Pompeo, like other members of the presidential transition staff, is a conspiracy thinker. He and Senator Tom Cotton (R/AR), who has been rumored as a possible choice as secretary of defense, were strong opponents of the Iran nuclear agreement and believe that there are secret side agreements that favor the interests of Tehran. He has charged that any Muslim citizen who doesn’t vigorously denounce acts of terror is actually complicit with the attacks.
Pompeo was a strong opponent of Senator Dianne Feinstein’s devastating report on CIA torture and abuse, and conducted a vigorous attack on Secretary of State Clinton’s role in the Benghazi tragedy. When his colleague, former representative Mike Rogers (R/MI) issued a report exonerating Clinton, Pompeo attached a polemical rebuttal.
Senator Sessions has been rewarded with the Department of Justice for being the first elected official to come out in support of Donald Trump. He is strongly opposed to any immigration reform, and has received a grade of “F” from various civil rights groups and the NAACP for his opposition to civil rights. In the 1980s, there was a successful bipartisan effort in the Senate to keep him from becoming a federal judge, with the decisive swing vote coming from Senator Howell Heflin (D/AL). Sessions once referred to the American Civil Liberties Union as “un-American and communist” for “trying to force civil rights down the throats of people.”
The appointment of a neo-conservative national security team points the Trump administration in an extreme hardline direction. It is possible that the Director of National Intelligence will be weakened or even eliminated, and that the CIA will become even more involved in covert action, including regime change. The sudden resignation of General James Clapper as director of national intelligence certainly points in this direction.

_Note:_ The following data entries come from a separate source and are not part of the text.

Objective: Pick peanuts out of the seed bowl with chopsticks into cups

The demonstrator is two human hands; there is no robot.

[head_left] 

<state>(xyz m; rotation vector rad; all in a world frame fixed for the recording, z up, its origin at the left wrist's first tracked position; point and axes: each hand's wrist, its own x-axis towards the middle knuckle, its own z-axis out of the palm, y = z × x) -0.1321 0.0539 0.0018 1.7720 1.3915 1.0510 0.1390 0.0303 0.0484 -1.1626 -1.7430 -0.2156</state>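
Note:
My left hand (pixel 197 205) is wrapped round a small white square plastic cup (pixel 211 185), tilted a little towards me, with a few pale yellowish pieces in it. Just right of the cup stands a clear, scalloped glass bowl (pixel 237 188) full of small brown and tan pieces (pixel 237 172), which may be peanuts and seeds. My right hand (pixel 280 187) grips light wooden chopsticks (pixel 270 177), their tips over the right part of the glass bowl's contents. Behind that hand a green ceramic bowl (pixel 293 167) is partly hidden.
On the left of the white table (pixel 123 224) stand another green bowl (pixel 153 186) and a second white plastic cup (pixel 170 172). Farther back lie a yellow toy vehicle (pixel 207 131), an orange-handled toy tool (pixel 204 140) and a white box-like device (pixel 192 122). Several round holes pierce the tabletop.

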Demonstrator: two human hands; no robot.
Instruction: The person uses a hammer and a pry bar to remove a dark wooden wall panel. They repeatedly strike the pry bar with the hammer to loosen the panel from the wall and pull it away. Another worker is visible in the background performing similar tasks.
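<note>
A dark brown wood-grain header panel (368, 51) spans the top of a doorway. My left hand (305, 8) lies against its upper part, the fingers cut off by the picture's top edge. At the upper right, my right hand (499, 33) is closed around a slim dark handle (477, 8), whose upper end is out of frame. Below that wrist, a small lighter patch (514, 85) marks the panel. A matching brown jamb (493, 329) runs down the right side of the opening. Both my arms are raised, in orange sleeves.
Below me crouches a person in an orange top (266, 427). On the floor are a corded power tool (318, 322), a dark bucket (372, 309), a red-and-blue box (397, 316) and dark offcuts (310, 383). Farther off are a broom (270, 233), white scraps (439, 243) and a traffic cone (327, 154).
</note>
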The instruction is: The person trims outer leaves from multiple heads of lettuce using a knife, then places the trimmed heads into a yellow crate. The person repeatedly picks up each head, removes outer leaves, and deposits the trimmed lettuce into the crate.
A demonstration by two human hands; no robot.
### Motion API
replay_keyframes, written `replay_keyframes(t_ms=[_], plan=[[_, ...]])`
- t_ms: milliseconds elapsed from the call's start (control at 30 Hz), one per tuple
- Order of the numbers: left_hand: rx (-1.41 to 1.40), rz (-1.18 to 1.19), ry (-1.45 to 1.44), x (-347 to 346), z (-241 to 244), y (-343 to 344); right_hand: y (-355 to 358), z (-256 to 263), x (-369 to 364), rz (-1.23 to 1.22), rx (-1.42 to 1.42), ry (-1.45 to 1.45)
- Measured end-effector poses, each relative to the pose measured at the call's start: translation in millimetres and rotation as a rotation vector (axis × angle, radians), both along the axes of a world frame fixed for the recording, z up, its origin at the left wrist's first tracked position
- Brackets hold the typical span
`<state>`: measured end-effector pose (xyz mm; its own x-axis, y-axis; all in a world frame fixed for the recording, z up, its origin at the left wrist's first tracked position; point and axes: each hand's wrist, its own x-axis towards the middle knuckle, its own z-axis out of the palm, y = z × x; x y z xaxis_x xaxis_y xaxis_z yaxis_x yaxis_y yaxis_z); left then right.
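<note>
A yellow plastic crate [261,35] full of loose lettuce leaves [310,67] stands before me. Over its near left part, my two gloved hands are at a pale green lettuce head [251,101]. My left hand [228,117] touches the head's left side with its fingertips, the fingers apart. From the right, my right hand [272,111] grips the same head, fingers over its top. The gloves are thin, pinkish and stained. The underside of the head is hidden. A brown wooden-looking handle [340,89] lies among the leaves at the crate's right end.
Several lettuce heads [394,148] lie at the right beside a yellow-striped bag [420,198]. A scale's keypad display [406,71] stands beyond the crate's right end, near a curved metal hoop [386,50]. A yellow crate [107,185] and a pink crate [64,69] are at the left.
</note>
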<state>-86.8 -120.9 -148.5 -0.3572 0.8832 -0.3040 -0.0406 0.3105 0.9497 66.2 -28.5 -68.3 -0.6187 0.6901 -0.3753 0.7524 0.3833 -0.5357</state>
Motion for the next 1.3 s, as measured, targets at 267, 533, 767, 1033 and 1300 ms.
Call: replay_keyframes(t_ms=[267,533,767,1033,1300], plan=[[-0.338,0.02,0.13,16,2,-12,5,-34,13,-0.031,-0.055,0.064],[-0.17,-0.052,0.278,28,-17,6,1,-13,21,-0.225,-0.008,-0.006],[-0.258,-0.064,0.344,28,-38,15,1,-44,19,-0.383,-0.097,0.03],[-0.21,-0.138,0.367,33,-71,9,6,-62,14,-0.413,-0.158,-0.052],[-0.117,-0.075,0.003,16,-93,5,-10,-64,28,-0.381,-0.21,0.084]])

President Barack Obama’s failure to limit the CIA’s paramilitary role and to seek accountability for the conduct of torture and abuse will allow president-elect Trump to get the CIA more heavily involved in paramilitary activities, which have damaged the reputation of the United States and the CIA in the past. The Iran-Contra scandal tarnished the presidency of Ronald Reagan in the 1980s. CIA support for the Mujihadeen in the 1980s led to the emergence of al Qaeda and other fundamentalist terror organizations in the 1990s that we are still confronting.
Although President Obama had some success in bringing sunlight into the darkened corridors of the national security state, president-elect Trump’s appointment of these individuals suggests that the secret state will once again expand. A greater era of secrecy will be harmful to the interests of American citizens and even to our democracy.
Melvin A. Goodman is a senior fellow at the Center for International Policy and a professor of government at Johns Hopkins University. A former CIA analyst, Goodman is the author of “Failure of Intelligence: The Decline and Fall of the CIA,” “National Insecurity: The Cost of American Militarism,” and the forthcoming “The Path to Dissent: A Whistleblower at CIA” (City Lights Publishers, 2015). Goodman is the national security columnist for counterpunch.org.